* _Task directions_: All pictures should be dropped, and only the lines from the top of the entries below through the line containing "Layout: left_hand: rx" repeated exactly, both ends included.

─── Data excerpts

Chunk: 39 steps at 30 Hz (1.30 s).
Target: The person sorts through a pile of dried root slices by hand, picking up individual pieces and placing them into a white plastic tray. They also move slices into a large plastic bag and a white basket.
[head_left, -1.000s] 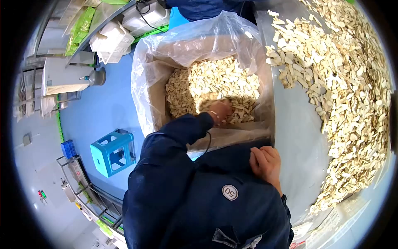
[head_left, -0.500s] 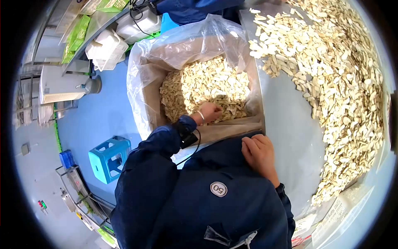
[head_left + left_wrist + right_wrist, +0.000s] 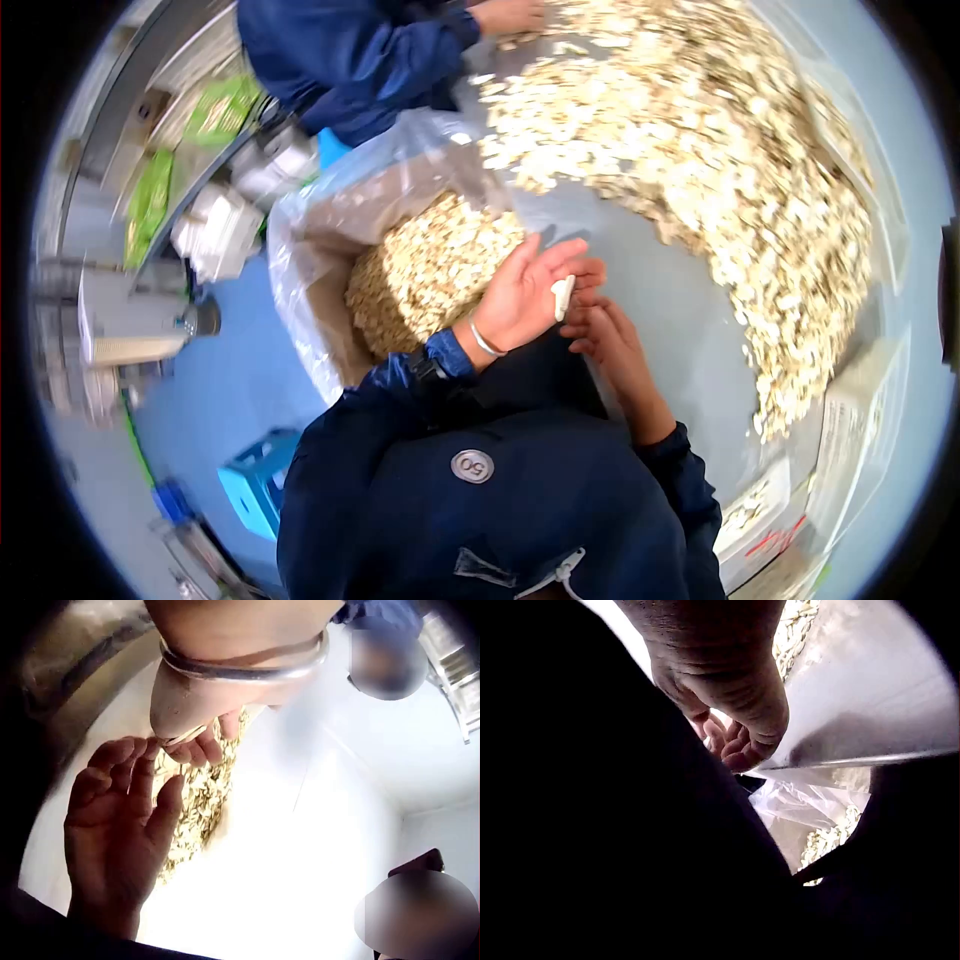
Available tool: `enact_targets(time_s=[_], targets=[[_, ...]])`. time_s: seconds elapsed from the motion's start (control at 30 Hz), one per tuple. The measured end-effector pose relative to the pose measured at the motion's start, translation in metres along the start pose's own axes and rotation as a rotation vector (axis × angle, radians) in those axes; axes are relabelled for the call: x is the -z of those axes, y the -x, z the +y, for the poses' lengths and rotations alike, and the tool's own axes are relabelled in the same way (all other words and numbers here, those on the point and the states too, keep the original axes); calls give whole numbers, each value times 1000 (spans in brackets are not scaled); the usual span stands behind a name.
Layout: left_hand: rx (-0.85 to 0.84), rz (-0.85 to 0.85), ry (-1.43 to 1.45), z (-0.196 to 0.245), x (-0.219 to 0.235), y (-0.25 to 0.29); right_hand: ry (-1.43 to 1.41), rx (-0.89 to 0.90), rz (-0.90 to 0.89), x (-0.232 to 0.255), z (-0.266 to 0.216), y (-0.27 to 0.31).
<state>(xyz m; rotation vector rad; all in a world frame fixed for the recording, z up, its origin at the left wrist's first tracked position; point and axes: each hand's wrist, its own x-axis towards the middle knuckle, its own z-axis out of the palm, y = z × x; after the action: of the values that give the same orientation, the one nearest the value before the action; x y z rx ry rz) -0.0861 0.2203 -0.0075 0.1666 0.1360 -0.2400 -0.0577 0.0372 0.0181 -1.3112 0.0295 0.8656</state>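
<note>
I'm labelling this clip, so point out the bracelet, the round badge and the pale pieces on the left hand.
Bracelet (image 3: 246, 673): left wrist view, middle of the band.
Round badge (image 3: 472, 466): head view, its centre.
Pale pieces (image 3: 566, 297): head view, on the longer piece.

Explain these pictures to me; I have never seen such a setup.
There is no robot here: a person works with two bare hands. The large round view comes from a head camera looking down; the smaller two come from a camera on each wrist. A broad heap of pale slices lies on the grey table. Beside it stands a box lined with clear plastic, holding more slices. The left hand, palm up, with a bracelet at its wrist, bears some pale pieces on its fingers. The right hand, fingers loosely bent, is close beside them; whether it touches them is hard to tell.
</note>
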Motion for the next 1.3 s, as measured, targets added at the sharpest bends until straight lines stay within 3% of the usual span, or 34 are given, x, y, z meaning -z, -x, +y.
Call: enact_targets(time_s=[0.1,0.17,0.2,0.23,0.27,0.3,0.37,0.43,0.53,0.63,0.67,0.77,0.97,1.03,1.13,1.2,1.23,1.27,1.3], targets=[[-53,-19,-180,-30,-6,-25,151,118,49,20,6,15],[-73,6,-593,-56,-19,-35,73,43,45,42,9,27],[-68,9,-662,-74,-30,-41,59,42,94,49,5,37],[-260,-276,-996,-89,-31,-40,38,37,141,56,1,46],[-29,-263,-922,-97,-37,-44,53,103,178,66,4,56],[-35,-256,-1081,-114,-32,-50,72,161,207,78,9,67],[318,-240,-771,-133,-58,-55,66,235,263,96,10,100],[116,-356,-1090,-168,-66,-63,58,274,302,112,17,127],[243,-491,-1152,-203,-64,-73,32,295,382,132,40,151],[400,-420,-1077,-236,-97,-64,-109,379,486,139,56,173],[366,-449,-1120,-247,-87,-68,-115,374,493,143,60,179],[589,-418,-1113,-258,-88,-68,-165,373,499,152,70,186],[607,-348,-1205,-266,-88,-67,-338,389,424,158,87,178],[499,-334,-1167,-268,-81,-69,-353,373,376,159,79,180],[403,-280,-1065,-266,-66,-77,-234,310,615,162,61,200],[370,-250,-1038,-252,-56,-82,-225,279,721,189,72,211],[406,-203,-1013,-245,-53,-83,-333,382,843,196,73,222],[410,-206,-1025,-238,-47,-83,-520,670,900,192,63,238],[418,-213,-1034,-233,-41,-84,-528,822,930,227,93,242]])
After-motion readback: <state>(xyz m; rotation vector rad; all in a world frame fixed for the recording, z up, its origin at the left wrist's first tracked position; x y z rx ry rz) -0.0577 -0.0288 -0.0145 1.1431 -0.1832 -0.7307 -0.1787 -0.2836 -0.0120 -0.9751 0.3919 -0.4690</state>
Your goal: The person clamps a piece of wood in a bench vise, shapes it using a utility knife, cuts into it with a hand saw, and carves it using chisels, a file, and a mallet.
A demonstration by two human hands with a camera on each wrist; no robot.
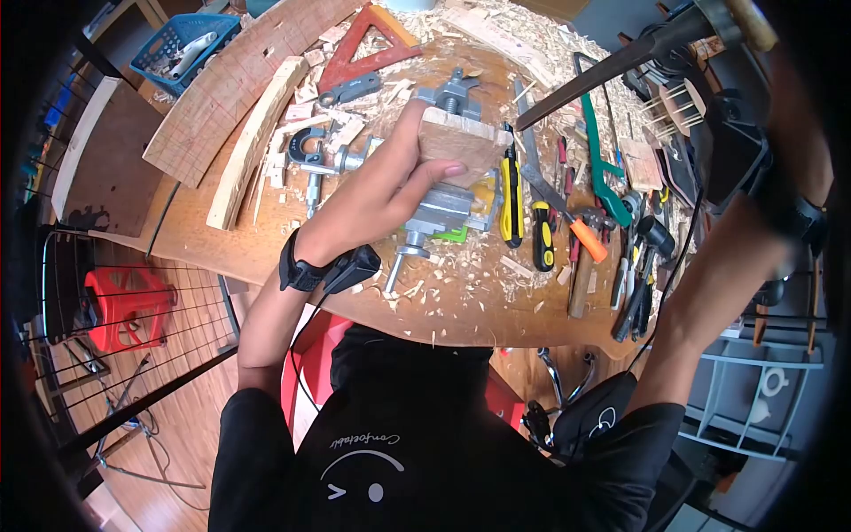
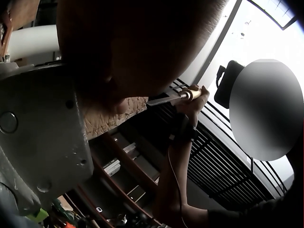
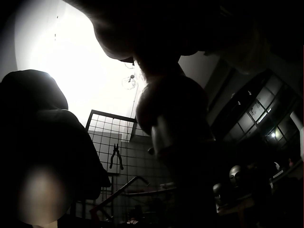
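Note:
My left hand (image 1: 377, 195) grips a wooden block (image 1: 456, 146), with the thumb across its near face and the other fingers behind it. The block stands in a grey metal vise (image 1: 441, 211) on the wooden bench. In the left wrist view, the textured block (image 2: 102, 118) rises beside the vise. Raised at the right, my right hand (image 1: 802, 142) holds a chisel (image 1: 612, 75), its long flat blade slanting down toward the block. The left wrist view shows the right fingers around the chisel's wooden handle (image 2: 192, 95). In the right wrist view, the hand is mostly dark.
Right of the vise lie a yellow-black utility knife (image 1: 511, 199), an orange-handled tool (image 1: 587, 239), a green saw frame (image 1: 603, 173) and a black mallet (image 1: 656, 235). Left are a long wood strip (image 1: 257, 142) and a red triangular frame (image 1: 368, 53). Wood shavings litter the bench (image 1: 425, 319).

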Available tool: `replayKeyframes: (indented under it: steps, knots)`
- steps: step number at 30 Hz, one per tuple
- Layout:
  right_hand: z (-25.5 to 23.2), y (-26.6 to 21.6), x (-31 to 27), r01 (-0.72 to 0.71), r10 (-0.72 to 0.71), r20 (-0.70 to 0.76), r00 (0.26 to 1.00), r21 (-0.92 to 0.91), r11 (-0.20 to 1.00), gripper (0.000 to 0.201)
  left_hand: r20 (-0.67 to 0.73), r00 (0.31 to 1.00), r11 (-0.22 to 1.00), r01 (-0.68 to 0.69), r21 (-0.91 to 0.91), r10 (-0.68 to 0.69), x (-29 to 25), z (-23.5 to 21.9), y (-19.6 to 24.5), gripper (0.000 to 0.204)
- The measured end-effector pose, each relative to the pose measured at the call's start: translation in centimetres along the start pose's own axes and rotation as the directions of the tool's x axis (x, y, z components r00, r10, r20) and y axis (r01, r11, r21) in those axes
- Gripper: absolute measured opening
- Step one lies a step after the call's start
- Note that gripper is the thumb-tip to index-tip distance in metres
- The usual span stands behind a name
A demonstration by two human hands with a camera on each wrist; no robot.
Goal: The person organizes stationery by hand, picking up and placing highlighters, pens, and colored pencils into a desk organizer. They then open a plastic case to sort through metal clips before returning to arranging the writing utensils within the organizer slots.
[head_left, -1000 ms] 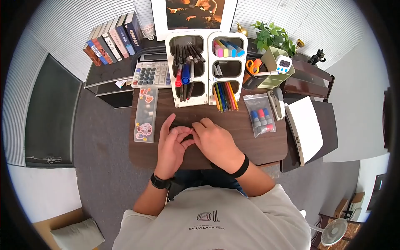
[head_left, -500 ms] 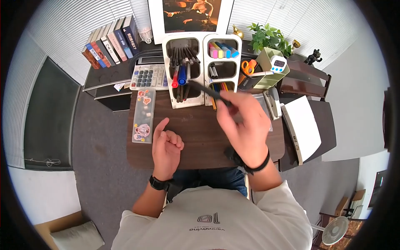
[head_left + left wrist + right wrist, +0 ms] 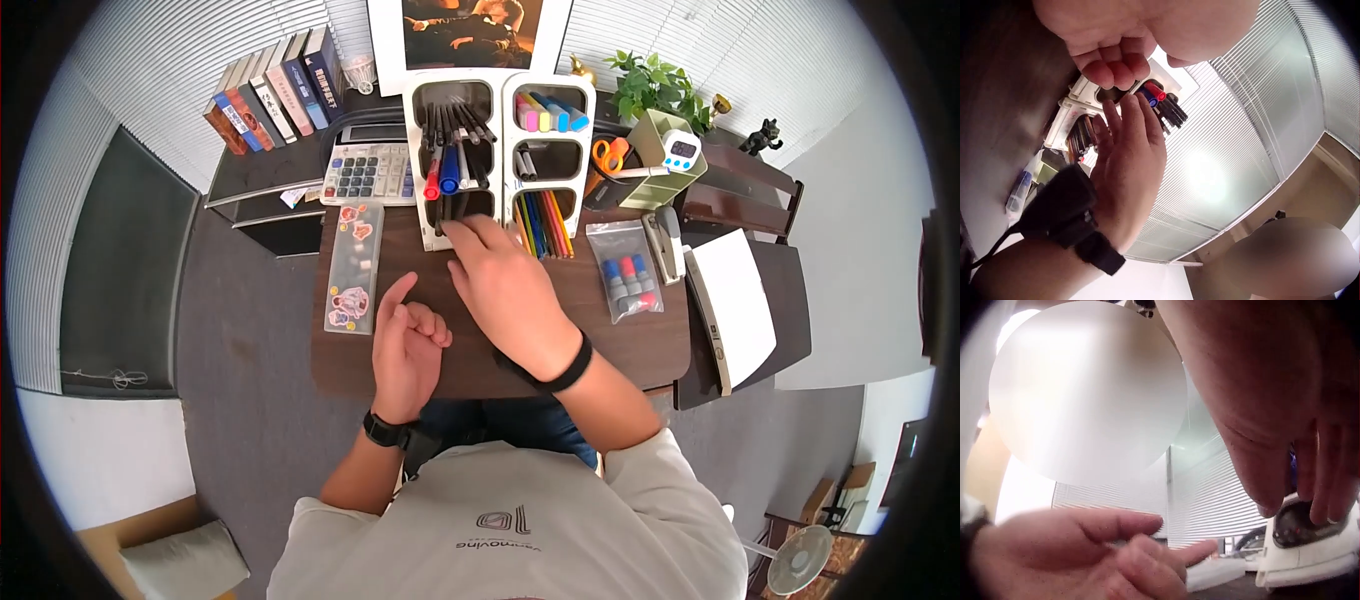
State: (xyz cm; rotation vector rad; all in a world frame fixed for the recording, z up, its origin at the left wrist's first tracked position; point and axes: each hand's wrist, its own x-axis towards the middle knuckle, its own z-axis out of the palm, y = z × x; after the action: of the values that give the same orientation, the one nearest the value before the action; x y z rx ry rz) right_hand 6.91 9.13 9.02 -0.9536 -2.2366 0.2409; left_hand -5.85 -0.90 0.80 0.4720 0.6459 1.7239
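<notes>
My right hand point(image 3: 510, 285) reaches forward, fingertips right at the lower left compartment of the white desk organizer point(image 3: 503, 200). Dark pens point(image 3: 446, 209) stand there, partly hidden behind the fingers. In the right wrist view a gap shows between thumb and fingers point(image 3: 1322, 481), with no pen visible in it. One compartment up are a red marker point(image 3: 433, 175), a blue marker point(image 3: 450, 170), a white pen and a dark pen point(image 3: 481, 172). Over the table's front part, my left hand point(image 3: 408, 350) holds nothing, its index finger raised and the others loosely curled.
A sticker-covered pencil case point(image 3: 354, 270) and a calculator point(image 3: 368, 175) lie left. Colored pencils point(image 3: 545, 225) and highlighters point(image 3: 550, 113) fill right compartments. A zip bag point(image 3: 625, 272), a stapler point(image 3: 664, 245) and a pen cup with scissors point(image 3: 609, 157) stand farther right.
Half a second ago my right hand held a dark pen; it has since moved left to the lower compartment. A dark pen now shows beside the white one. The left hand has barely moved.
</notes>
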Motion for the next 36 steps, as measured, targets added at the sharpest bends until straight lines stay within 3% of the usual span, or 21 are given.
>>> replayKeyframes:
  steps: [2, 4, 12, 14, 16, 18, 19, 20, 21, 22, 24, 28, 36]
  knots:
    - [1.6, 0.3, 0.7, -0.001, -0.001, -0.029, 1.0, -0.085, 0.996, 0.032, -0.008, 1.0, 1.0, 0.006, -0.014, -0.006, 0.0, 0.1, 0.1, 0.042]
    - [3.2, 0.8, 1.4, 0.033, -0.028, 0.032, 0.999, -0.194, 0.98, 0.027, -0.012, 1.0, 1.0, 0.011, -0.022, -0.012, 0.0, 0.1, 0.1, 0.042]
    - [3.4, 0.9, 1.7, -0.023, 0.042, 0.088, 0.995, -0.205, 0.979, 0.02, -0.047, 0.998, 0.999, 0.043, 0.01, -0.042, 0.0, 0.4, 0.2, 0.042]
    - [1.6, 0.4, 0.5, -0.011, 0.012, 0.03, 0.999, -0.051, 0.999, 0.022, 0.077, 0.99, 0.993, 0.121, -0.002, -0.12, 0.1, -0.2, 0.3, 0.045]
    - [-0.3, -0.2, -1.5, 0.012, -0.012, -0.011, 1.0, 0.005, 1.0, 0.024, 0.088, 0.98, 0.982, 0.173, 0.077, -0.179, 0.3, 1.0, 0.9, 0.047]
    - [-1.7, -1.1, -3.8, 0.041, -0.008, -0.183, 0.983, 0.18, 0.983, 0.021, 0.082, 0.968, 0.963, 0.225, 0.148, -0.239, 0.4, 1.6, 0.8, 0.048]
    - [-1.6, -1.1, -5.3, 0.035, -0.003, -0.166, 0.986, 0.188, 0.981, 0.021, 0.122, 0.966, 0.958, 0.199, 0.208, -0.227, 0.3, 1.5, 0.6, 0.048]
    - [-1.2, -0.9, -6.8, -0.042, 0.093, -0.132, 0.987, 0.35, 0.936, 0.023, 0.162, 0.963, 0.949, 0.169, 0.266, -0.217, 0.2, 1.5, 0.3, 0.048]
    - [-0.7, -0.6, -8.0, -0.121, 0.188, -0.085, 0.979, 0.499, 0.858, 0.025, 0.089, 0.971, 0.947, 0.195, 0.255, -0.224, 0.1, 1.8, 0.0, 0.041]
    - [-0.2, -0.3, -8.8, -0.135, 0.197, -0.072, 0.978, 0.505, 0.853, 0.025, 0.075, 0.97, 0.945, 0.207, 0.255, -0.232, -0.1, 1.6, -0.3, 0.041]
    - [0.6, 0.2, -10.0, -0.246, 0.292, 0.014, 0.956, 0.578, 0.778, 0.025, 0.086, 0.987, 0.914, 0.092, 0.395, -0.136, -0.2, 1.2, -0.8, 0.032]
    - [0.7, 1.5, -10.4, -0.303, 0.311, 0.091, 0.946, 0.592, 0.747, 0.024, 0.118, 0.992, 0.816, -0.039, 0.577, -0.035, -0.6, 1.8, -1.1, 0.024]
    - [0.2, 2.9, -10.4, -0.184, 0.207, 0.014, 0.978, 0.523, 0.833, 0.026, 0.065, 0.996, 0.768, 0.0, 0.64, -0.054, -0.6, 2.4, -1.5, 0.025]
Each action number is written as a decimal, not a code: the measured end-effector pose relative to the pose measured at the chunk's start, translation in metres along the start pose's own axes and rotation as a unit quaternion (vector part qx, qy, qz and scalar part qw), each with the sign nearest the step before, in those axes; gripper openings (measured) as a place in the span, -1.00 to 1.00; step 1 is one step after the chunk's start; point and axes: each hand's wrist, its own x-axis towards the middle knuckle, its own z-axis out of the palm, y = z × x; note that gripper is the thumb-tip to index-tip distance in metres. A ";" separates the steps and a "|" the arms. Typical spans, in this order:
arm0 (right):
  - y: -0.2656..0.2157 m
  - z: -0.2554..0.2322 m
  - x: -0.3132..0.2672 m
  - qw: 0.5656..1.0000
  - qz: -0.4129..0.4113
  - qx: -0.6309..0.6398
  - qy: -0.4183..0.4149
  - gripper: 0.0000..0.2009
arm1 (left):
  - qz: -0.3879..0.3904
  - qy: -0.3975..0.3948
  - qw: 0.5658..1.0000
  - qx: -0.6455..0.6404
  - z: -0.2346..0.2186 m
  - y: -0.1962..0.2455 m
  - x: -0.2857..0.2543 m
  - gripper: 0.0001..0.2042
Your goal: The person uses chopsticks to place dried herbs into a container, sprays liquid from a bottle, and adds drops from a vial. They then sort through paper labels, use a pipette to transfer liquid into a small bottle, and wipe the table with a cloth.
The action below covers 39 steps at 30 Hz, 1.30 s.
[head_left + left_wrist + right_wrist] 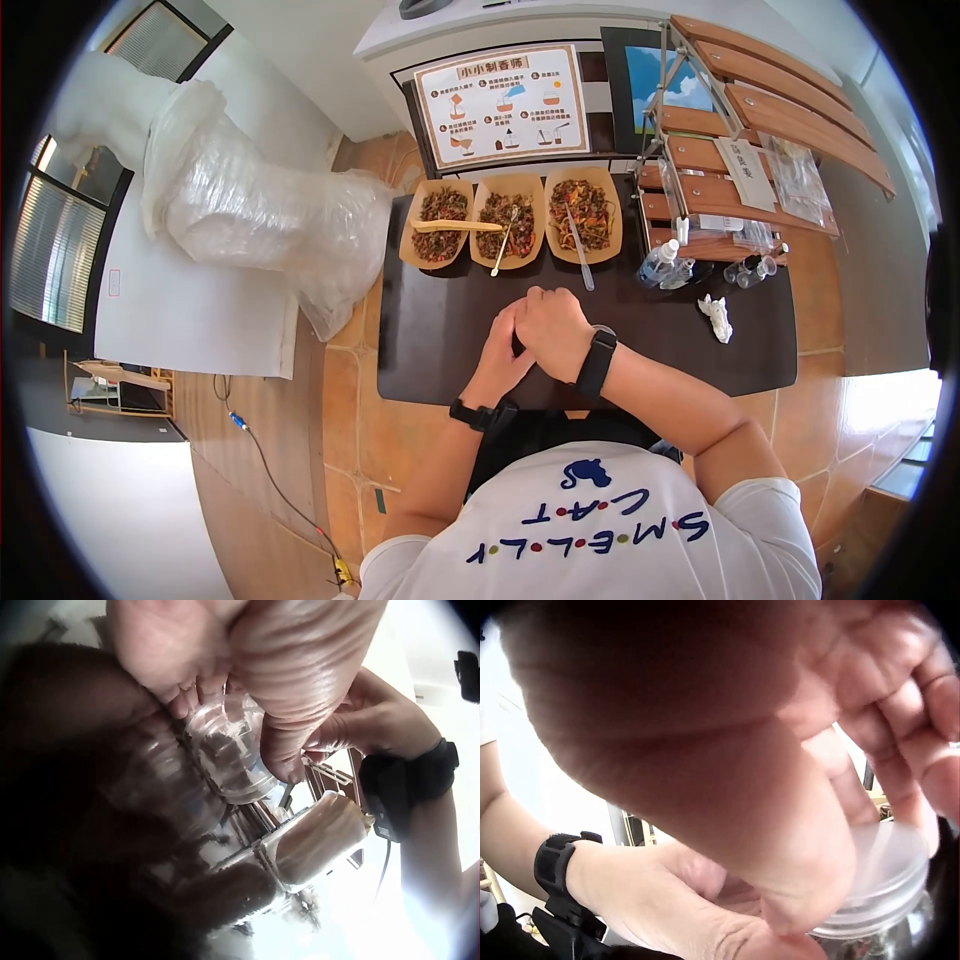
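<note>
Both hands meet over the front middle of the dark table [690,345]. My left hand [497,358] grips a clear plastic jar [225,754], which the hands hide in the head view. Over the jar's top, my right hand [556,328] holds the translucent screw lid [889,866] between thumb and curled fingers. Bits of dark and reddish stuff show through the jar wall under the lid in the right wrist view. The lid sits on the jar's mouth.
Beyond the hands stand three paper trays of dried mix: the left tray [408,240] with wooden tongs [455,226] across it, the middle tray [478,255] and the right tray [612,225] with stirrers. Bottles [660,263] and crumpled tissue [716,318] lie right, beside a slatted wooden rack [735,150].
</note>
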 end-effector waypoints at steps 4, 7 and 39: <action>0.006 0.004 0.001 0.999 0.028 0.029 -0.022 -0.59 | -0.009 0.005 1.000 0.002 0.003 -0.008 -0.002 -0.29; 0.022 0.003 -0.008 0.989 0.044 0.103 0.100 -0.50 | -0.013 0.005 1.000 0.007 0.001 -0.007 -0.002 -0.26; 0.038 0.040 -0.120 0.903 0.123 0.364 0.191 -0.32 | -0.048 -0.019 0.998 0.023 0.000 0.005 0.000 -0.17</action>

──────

* _Solved problem_:
Chunk: 39 steps at 30 Hz (1.30 s).
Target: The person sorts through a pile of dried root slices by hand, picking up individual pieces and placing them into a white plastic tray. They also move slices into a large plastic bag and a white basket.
[head_left, -1.000s] 
[head_left, -0.500s] 
[head_left + left_wrist + right_wrist, +0.000s] 
Available tool: `enact_targets(time_s=[_], targets=[[_, ...]])`. time_s: seconds elapsed from the motion's start (control at 30 Hz), one per tuple. The measured end-effector pose relative to the pose measured at the motion's start, translation in metres along the start pose's own axes and rotation as a rotation vector (axis × angle, radians) in those axes; axes are relabelled for the call: x is the -z of those axes, y the -x, z the +y, for the poses' lengths and rotations alike, and the tool's own axes are relabelled in the same way (all other words and numbers here, those on the point and the states too, keep the original axes); calls give whole numbers, each value times 1000 (spans in brackets are not scaled); the usual span stands behind a name.
Layout: left_hand: rx (-0.85 to 0.84), rz (-0.85 to 0.85), ry (-1.43 to 1.45), z (-0.196 to 0.245), x (-0.219 to 0.235), y (-0.25 to 0.29); right_hand: ry (-1.43 to 1.41), rx (-0.89 to 0.90), rz (-0.90 to 0.89), x (-0.232 to 0.255), z (-0.266 to 0.216), y (-0.27 to 0.31).

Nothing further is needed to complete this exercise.